### Dataset entries

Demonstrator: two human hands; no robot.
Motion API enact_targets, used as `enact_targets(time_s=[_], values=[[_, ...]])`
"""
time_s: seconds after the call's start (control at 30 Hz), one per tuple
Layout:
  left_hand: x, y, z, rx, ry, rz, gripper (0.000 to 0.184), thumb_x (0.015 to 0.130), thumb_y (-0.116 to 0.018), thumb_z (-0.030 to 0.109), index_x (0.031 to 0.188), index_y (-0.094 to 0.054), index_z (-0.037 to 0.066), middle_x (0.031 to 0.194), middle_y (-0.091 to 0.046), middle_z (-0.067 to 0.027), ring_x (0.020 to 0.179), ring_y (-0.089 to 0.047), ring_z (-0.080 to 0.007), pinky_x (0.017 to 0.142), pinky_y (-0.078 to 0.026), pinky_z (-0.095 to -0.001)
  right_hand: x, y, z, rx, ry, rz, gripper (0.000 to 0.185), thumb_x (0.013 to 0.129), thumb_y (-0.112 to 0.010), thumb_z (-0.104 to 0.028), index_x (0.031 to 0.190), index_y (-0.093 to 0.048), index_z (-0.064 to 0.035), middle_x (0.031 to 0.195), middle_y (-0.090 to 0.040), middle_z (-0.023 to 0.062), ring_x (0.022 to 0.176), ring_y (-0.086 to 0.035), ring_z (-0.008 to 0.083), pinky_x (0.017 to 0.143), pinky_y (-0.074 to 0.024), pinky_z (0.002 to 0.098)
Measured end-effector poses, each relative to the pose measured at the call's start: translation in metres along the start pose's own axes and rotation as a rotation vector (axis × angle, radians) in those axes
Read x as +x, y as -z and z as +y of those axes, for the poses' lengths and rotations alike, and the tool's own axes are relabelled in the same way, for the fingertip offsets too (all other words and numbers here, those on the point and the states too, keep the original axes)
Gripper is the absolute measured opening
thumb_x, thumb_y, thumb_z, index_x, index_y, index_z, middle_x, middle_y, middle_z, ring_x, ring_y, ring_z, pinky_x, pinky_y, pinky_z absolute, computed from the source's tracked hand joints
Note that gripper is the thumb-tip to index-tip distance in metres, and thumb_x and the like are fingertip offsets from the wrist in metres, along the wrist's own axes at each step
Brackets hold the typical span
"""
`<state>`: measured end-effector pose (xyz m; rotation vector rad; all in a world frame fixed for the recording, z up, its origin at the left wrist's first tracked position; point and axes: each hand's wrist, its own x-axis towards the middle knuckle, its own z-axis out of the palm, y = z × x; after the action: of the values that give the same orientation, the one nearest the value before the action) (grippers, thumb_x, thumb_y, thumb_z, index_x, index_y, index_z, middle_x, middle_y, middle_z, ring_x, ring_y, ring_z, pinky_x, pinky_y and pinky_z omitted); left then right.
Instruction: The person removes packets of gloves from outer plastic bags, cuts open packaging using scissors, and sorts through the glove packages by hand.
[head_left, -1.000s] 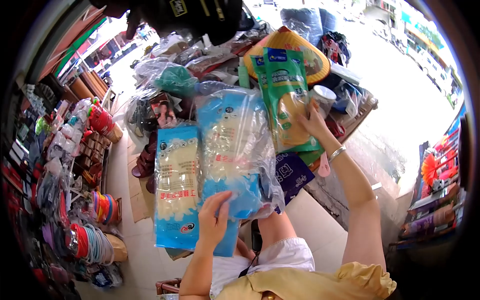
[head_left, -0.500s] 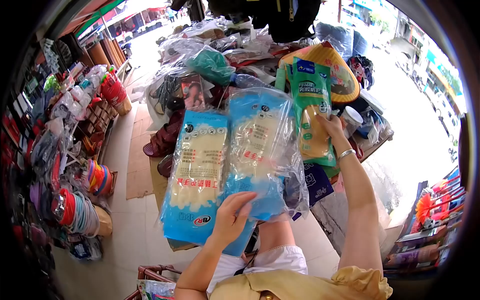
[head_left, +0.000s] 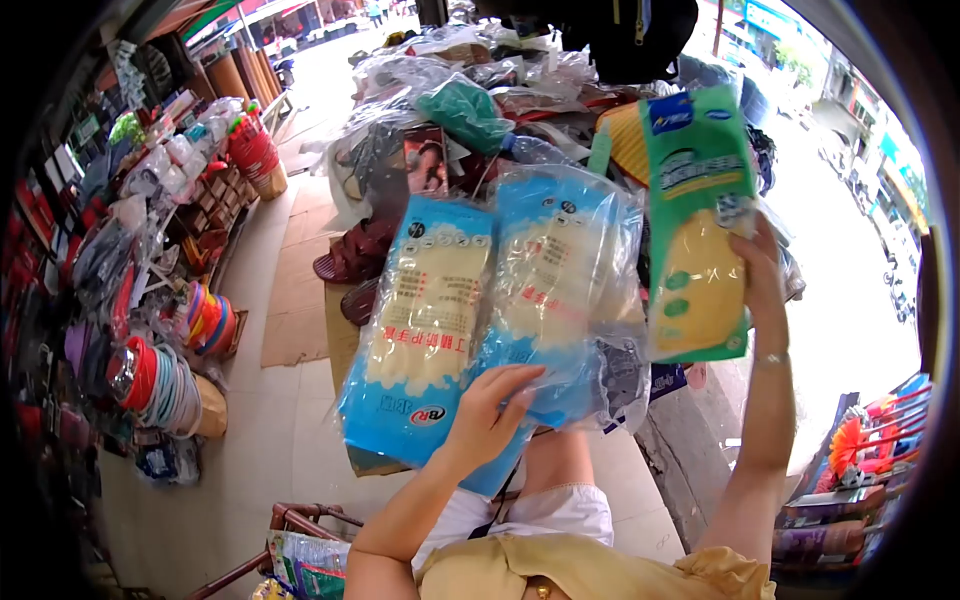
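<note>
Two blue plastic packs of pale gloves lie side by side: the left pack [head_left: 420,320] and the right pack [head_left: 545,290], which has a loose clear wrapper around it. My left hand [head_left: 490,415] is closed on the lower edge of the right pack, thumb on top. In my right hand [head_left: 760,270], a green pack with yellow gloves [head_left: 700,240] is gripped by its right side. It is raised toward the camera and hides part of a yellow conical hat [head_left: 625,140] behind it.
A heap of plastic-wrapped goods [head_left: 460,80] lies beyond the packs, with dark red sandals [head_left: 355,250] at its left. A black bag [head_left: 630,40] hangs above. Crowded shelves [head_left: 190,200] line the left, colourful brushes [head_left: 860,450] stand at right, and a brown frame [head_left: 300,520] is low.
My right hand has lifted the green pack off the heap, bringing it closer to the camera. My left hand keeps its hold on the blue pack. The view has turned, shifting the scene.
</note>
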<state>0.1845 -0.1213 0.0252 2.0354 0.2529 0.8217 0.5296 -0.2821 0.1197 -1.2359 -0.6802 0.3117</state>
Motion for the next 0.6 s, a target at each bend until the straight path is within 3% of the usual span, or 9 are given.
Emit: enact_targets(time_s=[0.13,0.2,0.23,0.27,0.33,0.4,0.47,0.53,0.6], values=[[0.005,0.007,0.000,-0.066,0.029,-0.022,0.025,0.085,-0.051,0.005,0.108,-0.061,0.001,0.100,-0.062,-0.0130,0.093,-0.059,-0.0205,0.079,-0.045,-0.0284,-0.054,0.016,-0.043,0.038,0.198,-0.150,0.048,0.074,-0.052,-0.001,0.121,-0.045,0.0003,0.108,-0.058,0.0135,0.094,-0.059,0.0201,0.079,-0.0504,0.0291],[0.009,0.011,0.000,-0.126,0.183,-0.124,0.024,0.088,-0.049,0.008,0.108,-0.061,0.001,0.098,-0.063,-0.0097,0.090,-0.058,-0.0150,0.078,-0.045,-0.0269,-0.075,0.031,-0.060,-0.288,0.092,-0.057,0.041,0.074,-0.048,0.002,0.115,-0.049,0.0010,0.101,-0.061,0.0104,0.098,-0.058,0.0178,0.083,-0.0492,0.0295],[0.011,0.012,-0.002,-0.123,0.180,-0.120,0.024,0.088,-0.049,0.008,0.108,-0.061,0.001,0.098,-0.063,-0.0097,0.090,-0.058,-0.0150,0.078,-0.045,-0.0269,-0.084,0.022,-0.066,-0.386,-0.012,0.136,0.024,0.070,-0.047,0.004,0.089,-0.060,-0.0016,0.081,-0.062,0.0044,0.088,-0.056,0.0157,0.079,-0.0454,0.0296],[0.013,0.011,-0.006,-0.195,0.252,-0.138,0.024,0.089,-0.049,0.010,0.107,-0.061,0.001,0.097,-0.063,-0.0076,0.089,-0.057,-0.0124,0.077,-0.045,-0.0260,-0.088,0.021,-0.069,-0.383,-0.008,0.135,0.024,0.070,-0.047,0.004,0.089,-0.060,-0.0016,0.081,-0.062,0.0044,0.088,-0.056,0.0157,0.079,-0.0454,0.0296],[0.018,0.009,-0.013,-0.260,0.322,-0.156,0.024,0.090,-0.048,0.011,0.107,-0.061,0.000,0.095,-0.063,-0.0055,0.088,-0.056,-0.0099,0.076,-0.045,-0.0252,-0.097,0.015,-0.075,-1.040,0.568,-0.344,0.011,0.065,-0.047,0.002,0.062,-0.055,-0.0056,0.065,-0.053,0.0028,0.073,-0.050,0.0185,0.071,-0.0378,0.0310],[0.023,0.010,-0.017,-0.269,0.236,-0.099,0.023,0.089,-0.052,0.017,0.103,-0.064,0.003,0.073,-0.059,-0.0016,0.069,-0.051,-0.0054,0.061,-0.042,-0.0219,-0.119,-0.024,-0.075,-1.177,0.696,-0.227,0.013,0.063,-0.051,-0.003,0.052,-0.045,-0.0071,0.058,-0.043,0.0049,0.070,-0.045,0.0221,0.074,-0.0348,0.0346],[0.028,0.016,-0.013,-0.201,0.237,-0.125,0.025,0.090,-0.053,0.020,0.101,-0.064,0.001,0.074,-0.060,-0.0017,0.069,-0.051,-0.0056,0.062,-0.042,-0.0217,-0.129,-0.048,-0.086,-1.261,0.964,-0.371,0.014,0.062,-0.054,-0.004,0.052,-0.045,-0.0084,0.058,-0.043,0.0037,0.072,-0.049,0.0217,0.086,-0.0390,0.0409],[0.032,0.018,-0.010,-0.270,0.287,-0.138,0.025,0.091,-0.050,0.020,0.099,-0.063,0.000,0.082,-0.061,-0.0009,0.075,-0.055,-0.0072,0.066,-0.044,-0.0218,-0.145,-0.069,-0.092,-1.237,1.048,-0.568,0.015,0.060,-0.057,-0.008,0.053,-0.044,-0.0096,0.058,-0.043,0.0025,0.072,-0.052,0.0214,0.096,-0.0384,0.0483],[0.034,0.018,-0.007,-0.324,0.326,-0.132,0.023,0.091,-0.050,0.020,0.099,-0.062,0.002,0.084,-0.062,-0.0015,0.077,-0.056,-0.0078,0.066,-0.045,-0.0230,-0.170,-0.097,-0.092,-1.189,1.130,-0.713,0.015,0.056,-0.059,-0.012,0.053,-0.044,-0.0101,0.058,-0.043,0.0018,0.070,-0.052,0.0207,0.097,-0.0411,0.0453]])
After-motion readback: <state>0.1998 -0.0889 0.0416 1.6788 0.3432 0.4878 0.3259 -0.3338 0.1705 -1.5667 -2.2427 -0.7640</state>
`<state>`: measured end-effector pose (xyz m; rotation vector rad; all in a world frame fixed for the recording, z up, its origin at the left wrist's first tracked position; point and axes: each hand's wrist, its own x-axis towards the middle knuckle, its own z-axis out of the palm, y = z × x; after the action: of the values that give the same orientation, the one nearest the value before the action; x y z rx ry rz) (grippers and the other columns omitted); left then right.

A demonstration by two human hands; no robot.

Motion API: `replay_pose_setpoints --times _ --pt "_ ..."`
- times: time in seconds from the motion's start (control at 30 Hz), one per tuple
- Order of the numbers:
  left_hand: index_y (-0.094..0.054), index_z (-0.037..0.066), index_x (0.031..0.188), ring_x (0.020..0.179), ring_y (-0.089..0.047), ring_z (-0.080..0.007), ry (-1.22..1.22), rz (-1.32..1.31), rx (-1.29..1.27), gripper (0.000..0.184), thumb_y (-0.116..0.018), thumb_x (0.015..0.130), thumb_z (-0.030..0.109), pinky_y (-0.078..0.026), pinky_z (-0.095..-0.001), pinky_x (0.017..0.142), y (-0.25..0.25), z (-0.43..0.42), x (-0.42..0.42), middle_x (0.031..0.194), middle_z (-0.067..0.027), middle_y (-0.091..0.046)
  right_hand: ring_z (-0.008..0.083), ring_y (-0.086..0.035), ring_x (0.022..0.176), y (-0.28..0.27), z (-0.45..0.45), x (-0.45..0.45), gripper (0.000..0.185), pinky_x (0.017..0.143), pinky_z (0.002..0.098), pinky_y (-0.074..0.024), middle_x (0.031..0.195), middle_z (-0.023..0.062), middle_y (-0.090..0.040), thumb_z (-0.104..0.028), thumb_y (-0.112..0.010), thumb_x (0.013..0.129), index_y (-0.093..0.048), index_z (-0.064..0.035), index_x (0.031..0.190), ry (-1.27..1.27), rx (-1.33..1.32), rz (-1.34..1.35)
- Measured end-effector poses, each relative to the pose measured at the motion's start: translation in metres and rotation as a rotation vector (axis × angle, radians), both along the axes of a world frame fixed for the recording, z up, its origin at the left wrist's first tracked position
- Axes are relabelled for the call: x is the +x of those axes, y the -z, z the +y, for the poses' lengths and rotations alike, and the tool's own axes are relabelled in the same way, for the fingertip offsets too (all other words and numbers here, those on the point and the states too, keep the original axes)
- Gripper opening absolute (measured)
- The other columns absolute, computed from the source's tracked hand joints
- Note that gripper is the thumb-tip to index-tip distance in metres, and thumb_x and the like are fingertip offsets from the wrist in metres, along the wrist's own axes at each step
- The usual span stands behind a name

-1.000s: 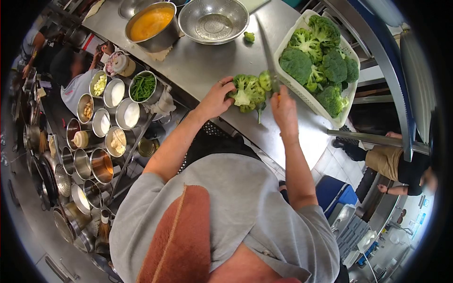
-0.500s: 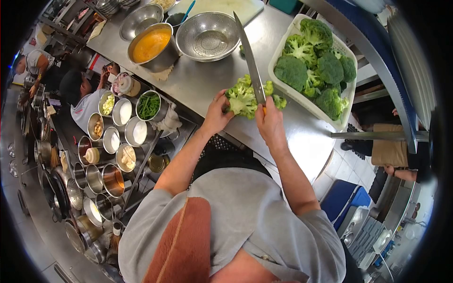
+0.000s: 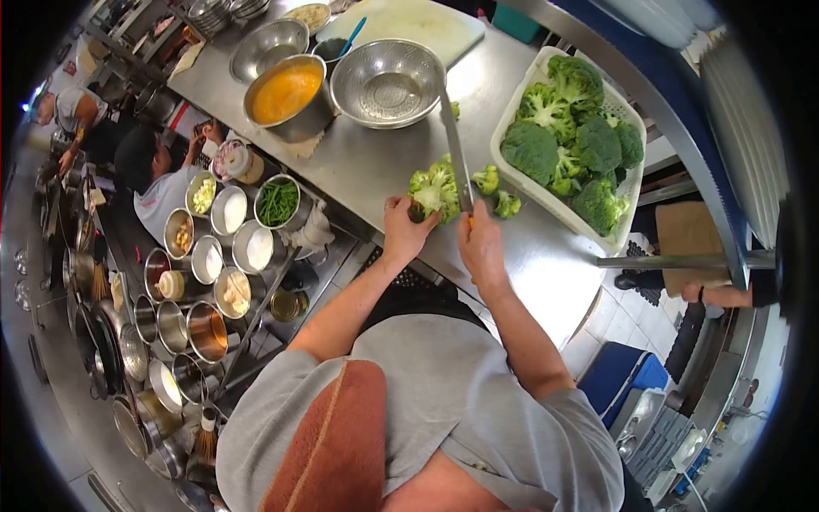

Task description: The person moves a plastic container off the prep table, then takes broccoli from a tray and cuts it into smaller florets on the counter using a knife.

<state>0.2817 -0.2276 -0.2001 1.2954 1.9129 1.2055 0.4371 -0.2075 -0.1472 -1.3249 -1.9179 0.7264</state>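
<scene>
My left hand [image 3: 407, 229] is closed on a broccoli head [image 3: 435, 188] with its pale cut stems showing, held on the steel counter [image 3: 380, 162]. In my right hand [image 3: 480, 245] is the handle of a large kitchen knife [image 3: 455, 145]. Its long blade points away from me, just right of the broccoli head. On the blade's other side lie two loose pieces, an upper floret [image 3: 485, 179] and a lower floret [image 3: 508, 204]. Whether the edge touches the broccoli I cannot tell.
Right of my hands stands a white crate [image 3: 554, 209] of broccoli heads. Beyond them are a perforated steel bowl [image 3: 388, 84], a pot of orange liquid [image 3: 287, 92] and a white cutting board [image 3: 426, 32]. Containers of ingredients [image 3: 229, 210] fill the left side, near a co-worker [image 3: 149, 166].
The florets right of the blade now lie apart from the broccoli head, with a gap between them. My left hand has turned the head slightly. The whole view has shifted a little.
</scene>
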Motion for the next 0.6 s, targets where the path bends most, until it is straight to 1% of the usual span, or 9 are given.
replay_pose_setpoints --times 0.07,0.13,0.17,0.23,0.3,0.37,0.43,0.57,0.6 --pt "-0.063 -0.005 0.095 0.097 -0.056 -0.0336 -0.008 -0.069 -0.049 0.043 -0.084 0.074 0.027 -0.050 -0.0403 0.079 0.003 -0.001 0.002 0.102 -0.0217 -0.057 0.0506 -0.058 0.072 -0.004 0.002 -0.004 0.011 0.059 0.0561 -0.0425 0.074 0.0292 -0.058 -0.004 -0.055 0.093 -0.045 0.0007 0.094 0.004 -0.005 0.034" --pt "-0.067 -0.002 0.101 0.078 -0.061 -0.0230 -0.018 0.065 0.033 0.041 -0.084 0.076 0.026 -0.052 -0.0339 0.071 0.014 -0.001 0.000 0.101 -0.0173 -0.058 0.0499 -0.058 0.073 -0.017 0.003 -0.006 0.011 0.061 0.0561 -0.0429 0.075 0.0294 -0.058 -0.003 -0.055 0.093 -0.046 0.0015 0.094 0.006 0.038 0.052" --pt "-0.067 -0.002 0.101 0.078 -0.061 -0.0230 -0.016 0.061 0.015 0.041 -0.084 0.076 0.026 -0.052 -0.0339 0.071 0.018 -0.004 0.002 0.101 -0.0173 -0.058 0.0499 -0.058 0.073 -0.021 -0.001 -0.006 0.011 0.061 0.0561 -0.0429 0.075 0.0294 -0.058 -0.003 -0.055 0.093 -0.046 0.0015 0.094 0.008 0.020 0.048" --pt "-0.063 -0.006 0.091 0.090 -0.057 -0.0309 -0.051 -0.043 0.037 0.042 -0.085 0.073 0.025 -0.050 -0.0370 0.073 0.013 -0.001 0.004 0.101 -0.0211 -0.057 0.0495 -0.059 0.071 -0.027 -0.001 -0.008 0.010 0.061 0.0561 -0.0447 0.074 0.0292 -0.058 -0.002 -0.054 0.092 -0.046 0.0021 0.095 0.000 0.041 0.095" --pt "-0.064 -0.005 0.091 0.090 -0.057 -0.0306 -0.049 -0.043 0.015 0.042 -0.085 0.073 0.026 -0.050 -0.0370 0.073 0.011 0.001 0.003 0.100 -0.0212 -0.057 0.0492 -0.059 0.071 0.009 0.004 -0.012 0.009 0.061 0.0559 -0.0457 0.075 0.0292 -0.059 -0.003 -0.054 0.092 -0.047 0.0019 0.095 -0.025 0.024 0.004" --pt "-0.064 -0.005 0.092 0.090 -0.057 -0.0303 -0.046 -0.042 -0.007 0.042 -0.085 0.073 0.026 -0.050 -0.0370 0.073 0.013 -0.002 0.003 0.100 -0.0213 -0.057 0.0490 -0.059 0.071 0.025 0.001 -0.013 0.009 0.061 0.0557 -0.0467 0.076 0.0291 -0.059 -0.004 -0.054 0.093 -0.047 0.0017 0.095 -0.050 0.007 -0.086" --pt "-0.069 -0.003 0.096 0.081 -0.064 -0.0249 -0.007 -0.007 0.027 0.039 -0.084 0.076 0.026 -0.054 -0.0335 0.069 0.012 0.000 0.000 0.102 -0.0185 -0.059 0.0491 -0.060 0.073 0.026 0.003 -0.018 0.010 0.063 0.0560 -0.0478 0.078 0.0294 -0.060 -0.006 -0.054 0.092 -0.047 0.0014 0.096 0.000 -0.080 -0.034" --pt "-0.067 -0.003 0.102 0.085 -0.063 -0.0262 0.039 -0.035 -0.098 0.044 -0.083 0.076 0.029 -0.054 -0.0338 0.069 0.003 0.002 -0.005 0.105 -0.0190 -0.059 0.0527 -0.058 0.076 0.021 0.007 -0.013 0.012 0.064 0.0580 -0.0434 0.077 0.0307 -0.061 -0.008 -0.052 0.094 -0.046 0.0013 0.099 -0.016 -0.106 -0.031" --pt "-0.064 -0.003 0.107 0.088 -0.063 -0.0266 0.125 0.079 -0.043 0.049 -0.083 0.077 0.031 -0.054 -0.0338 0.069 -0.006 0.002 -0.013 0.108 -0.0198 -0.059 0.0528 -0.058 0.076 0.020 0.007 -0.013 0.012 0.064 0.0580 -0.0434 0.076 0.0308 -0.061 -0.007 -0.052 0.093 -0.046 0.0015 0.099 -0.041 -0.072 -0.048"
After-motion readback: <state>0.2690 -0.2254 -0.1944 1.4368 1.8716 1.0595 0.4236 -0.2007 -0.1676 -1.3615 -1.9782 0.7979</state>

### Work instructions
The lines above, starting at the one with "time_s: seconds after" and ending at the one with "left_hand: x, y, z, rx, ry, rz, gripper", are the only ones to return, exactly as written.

### Output of the exercise
time_s: seconds after the call's start (control at 30 Hz), one per tuple
Layout:
  left_hand: x, y, z, rx, ry, rz, gripper (0.000 to 0.184), thumb_x (0.015 to 0.130), thumb_y (-0.116 to 0.018), thumb_z (-0.030 to 0.109), index_x (0.031 to 0.188), index_y (-0.094 to 0.054), index_z (-0.037 to 0.066), middle_x (0.031 to 0.194), middle_y (-0.091 to 0.046), middle_z (-0.067 to 0.027), ring_x (0.020 to 0.179), ring_y (-0.089 to 0.047), ring_z (-0.080 to 0.007), pinky_x (0.017 to 0.142), pinky_y (-0.078 to 0.026), pinky_z (-0.095 to -0.001)

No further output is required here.